I've also noted a couple of other things that are different from traditional publishing:

In traditional publishing, switching publishers is a Big Deal. You don't do it unless you're willing to risk burning a few bridges. Also, you don't publish with more than one house unless you write in a second genre that your main house doesn't publish. In erotic romance e-publishing, publishing simultaneously with several publishers is standard. Some authors even count the number of their publishers like notches on their belt. I don't know why that is, but it's a hopeful sign.

(ETA: A forum thread here says that erotic romance e-publishers encourage authors to publish with several houses because each house has dedicated readers who don't normally go anywhere else, but will follow favorite authors to another house.

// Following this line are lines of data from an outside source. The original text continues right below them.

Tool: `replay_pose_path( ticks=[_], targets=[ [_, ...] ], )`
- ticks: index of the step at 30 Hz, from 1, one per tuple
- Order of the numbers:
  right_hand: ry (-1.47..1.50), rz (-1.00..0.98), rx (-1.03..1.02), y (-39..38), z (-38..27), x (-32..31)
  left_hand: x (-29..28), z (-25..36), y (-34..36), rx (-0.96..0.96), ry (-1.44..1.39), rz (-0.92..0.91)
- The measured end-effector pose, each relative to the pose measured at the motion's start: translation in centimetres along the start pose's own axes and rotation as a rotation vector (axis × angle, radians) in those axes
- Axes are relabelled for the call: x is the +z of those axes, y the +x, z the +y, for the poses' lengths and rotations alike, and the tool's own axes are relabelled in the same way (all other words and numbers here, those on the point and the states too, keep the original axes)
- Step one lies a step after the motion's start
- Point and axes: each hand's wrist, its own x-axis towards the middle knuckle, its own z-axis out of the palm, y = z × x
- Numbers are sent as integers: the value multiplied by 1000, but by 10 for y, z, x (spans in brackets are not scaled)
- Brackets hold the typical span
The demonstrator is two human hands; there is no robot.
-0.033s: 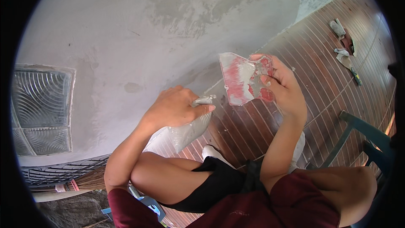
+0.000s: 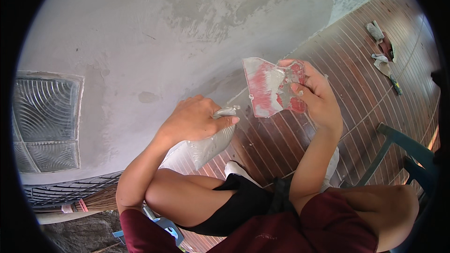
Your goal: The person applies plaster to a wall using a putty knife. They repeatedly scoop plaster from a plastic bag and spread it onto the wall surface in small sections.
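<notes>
My left hand [image 2: 196,118] is closed around the gathered neck of a plastic bag of pale grey putty [image 2: 213,146], which hangs below the fist with some putty showing at its top. To its right, my right hand [image 2: 318,93] grips a red putty spreader [image 2: 268,88] by its narrower end, thumb on the face and fingers mostly hidden behind. Grey putty smears the spreader's face and a little sticks to the thumb. Its wide edge points left toward the grey plastered wall [image 2: 122,42], apart from both wall and bag.
Brown striped floor tiles [image 2: 262,157] run along the wall's foot. A glass block window [image 2: 47,122] is set in the wall at left, above a broom [image 2: 101,197]. A putty-smeared scraper [image 2: 385,69] lies on the floor at far right, and a dark green chair [image 2: 407,143] stands nearer.
</notes>
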Motion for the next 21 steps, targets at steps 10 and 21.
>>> replay_pose_path(
  ticks=[10, 21],
  targets=[
    [-99, 33, 76, 3, 3, -5, -3, 2, -1, -14, -34, -40],
    [-96, -42, 31, 8, 12, -3, -5, -2, -2, 65, -234, -77]
  ],
)
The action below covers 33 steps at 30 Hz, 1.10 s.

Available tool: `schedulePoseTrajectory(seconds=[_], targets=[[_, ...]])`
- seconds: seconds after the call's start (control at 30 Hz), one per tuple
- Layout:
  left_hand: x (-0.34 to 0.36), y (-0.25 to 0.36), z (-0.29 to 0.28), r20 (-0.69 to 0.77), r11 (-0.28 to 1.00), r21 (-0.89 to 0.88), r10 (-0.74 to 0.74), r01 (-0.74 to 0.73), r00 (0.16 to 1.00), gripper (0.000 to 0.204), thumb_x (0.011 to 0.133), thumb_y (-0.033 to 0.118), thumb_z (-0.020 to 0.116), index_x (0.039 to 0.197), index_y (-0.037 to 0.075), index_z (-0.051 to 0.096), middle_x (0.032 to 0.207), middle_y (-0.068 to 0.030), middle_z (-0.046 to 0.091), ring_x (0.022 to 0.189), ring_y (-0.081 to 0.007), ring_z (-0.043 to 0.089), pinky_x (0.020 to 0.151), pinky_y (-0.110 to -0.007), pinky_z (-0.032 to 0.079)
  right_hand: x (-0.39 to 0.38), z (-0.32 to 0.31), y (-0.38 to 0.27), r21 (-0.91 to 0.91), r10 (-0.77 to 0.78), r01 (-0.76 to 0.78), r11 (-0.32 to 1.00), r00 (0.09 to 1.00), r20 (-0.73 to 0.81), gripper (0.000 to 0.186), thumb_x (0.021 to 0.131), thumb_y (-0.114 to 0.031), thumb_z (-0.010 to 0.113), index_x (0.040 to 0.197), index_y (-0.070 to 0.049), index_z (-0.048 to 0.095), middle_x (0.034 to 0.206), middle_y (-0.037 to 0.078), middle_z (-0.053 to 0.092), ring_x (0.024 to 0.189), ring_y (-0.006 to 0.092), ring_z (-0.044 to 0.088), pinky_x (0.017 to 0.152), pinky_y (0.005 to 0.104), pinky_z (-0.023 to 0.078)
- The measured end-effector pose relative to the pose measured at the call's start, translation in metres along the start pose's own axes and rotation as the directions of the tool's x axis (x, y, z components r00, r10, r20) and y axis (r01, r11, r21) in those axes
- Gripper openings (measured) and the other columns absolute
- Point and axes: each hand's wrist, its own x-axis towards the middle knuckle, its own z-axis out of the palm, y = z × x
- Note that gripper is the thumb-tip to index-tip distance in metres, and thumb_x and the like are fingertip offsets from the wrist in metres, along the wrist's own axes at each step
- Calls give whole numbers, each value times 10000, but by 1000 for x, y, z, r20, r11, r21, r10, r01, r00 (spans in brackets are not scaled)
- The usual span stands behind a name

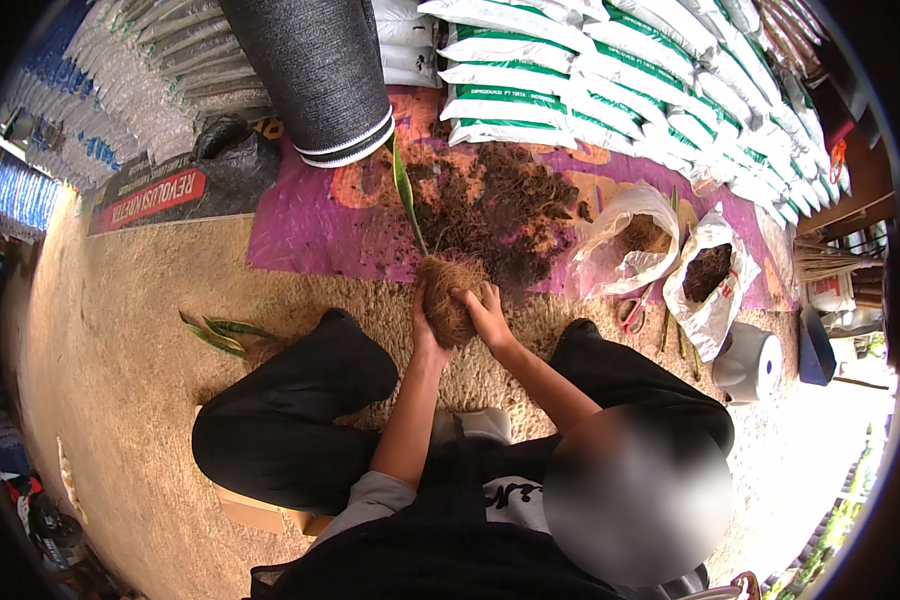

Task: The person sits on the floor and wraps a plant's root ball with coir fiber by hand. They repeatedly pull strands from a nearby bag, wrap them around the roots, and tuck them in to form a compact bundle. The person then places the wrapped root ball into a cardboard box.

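Note:
Between my two hands is a brown, fibrous root ball (450, 300), with a long green snake plant leaf (403, 190) rising from its far left side. My left hand (426, 325) closes round its left side, and my right hand (487, 315) grips it from the right with the thumb on top. The fingers under the ball are hidden. Just beyond lies loose dark soil with roots (505, 205), spread over a purple plastic sheet (300, 225).
Right of the soil stand an open clear bag (625, 245), a white sack of dark soil (712, 275), red-handled scissors (631, 314) and a grey-white pot (748, 362). Stacked white-green sacks (510, 75) and a black roll (315, 80) line the back. Cut leaves (220, 335) lie left.

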Motion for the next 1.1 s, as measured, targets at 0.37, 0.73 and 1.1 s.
schedulePoseTrajectory(seconds=[0.37, 0.73, 1.1], targets=[[3, 8, -3, 142, 989, -135, -39, 59, 989, 477, 909, 414, 352, 1241, 87, 458, 1173, -106, 539, 1024, -251, 568, 871, -397, 485, -36, -19, -49, -440, -619, 617, 652, 769, 162, 713, 849, -389, 501, 1375, -3, 213, 1422, 211, 180, 1330, 360, 161, 1066, 462, 156], [-2, 8, 3, -111, 994, 103, -24, 36, 994, 596, 848, 480, 490, 1272, 68, 422, 1166, -126, 522, 1007, -246, 569, 818, -392, 508, 4, -1, -38, -33, -110, 122, 992, 963, 247, 895, 658, -485, 725, 1264, 75, 378, 1122, 221, 545, 1000, 273, 572, 850, 357, 462], [5, 10, -15, -177, 956, 292, 38, 16, 984, 669, 872, 539, 421, 1350, 79, 336, 1274, -109, 448, 1141, -238, 476, 933, -385, 419, 3, -1, -34, 169, -68, 11, 986, 940, 334, 792, 618, -307, 803, 1215, 60, 433, 1070, 165, 576, 957, 233, 580, 843, 353, 469]])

Each time an author publishes at a new house, they open a pathway between that house and all the other houses they've published with. It's good for the author and good for the publisher.)

In traditional publishing, one book a year is standard, two is prolific, and three is questionable. In erotic romance, quantity is key. Not only are the books far shorter, so authors can push more out, but readers are voracious. Giving them more, more, more is fantastic. This knits nicely with the old publishing saying that the best way to promote your first book is to write a second. On top of that, e-publishers put out more books per month than comparable traditional publishers, and if your first-pick house is full you're free to go to another house with open slots in their schedule, so it's infinitely easier to find a home for your books than it is in traditional publishing. Write as much as you can as fast as you can without compromising quality, and your fanbase will love you for it.